Cherif Abdallah : Par rapport au problème des Chinois en Guinée et de leur ambassade qui refuse de donner les visas systématiquement aux femmes d’affaires guinéennes, il ne faut pas oublier qu’ils sont entrain de tuer en ce moment l’économie des millions de personnes en Guinée, parce que les gens ont pris l’habitude d’aller payer les marchandises dans ce pays. Au moment où je vous parle, l’ambassade de la Chine refuse que les commerçants obtiennent des visas pour aller acheter des marchandises. C’est ce que nous déplorons et nous demandons qu’on mette fin à ces pratiques.
Autres choses, quand les gens achètent en gros en Chine et reviennent en Guinée, les mêmes Chinois aussi viennent ici pour vendre en gros, demi-gros et en détail. C’est ce que nous appelons la concurrence déloyale. Nous demandons aux autorités de notre pays de nous appuyer pour mettre fin à ça parce que je sais, une chose est claire, le gouvernement a intérêt à mettre fin à cette pratique. Les commerçants à tous les niveaux, ont voulu faire des manifestations en allant vers l’ambassade de la Chine. Ils sont venus vers nous à plusieurs reprises, nous les avons canalisés et on leur a demandé de rester tranquilles pour le moment et que nous allons faire une déclaration dans ce sens pour attirer l’attention de l’opinion nationale et internationale, l’ambassade de la Chine et notre gouvernement. Si les gens ne sont pas écoutés par après, ils tiendront leur manifestation. Je sais que les 99% des manifestants seront des femmes, parce qu’elles y tiennent fermement. Vous entendez souvent des gens dire que les Chinois sont entrain d’investir en Guinée, d’accord, mais s’ils n’empêchent pas les opérateurs guinéens d’évoluer librement, vous pensez que les immeubles qu’ils sont entrain de faire, les Guinéens aussi ne peuvent pas le faire ?
Nous ne sommes pas contre leurs investissements, mais il ne faut pas qu’il y ait une concurrence déloyale dans le pays. Il y a eu des revendications contre ce genre de pratique au Sénégal et dans plusieurs autres pays africains. La façon dont ils sont entrain de faire, ils coupent carrément l’intérêt de ces femmes qui voyagent. Et, puisque l’Etat n’a pas un endroit où mettre tous ceux qui évoluent dans le secteur informel, il ne faut pas accepter que quelqu’un d’autre vienne prendre la place des Guinéens. Notre devoir est d’alerter les autorités sur ce domaine.

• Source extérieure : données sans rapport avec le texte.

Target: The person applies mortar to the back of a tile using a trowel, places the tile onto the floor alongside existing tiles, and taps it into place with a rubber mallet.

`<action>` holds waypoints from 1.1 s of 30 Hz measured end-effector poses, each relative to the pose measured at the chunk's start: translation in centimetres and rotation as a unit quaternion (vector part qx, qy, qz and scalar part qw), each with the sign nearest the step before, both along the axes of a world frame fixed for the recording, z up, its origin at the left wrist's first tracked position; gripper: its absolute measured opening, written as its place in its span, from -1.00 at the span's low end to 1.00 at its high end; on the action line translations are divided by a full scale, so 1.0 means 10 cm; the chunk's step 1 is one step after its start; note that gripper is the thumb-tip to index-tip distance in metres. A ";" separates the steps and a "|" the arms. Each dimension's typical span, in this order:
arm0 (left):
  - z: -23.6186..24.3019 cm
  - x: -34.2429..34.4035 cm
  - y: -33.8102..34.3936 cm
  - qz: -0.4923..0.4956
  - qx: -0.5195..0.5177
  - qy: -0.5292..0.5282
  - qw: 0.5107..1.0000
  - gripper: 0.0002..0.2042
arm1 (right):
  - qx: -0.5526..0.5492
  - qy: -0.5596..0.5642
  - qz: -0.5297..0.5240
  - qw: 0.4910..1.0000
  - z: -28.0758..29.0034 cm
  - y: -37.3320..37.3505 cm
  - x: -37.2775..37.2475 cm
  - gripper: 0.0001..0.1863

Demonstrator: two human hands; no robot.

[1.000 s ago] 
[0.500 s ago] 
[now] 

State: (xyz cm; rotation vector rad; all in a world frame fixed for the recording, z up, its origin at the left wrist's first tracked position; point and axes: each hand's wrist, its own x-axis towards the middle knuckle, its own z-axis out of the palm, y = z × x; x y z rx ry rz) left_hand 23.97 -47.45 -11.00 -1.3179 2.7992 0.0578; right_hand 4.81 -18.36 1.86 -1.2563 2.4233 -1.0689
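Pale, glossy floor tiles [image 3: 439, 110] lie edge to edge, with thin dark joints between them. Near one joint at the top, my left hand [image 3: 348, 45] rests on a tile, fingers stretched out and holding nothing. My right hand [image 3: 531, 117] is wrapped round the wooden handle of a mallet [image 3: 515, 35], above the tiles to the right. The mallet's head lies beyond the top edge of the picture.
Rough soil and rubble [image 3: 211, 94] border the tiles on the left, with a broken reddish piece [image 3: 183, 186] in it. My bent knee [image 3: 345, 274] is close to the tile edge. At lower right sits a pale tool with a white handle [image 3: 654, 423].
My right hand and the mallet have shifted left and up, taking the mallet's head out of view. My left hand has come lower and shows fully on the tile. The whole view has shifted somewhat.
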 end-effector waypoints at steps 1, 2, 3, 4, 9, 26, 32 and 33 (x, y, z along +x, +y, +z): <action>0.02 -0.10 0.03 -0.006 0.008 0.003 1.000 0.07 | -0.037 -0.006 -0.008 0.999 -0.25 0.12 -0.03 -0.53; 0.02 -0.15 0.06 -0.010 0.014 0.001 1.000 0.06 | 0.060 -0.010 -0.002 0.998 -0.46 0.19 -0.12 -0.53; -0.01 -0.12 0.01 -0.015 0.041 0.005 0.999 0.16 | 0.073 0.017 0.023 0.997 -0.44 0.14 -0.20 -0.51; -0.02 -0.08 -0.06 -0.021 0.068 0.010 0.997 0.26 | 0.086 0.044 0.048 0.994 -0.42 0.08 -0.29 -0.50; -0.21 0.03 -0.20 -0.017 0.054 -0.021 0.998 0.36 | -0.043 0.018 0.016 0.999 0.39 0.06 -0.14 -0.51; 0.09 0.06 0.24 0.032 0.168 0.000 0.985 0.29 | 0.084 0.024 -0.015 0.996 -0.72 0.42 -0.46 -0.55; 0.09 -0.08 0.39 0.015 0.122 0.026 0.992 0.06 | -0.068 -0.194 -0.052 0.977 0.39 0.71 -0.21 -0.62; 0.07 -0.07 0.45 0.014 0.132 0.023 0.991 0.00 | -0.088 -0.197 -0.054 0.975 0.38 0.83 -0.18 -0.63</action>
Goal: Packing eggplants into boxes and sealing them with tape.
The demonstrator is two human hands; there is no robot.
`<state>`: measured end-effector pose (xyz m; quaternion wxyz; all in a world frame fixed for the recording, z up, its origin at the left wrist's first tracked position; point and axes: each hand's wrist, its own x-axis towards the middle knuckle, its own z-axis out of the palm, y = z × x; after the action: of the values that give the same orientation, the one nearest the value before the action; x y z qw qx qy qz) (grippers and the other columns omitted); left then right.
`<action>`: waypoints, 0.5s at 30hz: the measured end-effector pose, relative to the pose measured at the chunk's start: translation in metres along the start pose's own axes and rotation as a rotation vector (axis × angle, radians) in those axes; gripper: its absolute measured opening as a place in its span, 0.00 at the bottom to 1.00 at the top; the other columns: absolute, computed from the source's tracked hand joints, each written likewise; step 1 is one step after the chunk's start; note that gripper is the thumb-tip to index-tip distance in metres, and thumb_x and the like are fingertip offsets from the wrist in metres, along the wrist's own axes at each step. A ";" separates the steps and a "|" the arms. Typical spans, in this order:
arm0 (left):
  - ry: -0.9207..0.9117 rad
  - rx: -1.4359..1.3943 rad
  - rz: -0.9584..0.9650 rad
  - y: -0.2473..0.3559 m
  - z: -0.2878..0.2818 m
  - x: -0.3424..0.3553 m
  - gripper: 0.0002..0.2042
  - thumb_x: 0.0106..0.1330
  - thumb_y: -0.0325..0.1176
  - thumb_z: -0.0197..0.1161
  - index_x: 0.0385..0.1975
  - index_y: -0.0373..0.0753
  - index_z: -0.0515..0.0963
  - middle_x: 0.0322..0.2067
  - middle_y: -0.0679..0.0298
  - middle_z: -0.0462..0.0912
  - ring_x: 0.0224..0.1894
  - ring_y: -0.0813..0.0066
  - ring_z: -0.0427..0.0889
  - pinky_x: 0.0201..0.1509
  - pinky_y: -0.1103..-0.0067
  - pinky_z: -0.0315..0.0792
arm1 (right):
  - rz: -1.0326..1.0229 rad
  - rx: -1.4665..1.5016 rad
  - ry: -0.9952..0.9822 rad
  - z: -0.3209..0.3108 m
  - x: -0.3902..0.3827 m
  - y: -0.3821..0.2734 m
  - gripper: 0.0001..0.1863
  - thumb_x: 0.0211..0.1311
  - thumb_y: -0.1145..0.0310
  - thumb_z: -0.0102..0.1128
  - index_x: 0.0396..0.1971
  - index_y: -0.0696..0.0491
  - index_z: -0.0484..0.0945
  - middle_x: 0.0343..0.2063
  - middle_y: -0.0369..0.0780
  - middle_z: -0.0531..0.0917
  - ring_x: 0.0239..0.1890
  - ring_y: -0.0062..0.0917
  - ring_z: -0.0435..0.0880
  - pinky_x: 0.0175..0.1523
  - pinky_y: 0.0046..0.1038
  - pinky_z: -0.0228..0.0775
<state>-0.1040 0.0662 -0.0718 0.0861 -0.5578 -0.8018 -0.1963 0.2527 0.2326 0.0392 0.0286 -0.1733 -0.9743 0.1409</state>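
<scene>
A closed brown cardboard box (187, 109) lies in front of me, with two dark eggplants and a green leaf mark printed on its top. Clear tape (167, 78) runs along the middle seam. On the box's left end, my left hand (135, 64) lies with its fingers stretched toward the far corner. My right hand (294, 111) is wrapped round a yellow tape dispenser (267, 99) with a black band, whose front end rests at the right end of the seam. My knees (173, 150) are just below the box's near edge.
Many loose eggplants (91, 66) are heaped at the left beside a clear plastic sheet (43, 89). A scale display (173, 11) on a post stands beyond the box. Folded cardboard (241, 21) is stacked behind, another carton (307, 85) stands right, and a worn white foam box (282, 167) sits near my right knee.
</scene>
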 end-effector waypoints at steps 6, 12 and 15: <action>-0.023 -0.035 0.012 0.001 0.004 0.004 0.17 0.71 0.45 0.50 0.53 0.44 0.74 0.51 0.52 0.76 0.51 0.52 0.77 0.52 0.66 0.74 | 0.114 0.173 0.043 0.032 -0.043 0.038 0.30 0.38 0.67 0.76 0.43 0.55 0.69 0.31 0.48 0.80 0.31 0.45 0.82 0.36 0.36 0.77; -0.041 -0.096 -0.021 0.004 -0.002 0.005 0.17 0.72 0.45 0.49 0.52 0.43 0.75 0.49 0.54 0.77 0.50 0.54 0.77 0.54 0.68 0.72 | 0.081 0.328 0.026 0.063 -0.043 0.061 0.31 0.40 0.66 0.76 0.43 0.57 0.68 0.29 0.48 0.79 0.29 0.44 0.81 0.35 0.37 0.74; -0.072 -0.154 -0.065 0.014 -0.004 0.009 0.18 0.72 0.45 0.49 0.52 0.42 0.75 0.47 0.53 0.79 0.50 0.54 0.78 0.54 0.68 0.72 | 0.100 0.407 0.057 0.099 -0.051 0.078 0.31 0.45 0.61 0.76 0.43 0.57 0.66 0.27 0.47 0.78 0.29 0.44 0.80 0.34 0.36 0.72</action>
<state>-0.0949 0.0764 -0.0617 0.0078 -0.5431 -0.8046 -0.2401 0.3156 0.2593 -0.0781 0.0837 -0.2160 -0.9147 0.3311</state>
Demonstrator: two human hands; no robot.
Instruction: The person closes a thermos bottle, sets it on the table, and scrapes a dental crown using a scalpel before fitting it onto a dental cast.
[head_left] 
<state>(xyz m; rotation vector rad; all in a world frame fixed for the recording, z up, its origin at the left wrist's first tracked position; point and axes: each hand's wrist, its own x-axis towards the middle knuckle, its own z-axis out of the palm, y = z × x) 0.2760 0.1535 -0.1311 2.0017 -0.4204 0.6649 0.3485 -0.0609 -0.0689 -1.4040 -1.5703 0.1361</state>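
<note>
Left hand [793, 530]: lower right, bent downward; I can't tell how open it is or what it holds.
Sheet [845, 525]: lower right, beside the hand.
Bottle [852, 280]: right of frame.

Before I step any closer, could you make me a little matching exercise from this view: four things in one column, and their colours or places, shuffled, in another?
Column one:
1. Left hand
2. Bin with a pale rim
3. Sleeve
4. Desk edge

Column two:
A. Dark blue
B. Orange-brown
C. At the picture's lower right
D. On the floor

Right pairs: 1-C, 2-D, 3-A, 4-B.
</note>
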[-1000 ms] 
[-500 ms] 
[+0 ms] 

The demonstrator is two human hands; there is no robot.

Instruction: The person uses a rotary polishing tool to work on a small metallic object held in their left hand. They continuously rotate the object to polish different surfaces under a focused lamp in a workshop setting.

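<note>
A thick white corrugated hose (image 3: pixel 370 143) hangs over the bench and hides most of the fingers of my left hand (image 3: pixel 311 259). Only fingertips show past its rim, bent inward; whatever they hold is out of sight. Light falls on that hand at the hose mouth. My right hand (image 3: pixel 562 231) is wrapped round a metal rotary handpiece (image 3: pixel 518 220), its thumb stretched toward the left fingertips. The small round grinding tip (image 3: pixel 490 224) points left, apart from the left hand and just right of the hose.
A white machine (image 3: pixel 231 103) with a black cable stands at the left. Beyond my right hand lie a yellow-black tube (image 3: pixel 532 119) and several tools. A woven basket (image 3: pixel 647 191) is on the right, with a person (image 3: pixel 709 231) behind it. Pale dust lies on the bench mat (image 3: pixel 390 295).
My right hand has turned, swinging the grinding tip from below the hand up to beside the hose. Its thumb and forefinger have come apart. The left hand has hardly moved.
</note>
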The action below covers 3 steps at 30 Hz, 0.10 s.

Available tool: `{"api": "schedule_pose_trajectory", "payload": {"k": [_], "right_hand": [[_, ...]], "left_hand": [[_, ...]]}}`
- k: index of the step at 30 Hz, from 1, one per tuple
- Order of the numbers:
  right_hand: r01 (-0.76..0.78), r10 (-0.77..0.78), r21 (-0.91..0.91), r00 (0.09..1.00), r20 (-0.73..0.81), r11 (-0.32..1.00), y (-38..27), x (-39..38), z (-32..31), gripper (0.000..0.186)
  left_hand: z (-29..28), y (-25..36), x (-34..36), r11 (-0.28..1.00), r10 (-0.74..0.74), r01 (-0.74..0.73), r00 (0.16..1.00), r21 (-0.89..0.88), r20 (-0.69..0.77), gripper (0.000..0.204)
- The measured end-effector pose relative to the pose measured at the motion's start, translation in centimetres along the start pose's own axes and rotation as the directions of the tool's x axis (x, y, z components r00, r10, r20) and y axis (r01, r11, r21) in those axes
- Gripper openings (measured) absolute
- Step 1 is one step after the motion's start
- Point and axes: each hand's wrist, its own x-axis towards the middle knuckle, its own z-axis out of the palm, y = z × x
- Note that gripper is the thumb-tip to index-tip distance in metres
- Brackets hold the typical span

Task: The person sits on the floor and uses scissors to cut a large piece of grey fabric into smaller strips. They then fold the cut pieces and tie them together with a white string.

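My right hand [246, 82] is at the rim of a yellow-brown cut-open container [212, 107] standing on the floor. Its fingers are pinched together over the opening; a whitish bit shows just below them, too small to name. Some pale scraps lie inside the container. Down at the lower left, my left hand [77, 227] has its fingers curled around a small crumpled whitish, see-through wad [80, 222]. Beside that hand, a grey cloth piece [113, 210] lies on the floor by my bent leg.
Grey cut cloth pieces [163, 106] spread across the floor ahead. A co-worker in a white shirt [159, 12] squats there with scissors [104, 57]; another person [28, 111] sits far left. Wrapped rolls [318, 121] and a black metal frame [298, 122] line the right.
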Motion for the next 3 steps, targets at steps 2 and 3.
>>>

Guineemation : Votre mot de la fin ?
Mon mot de la fin est de demander à tous les opérateurs économiques de se donner la main pour la sensibilisation sur cette maladie Ebola. Je lance aussi un appel aux commerçants victimes de pillages, pour qu’ils appuient cette campagne de sensibilisation. Je remercie ceux qui sont déjà dans les marchés pour cette sensibilisation et je demande aux autres de leur emboîter le pas. Je remercie surtout l’ambassade des Etats Unis qui, malgré la présence d’Ebola, continue à soutenir les opérateurs économiques de notre pays, en leur octroyant des visas, contrairement aux autres qui ferment leur porte aux Guinéens.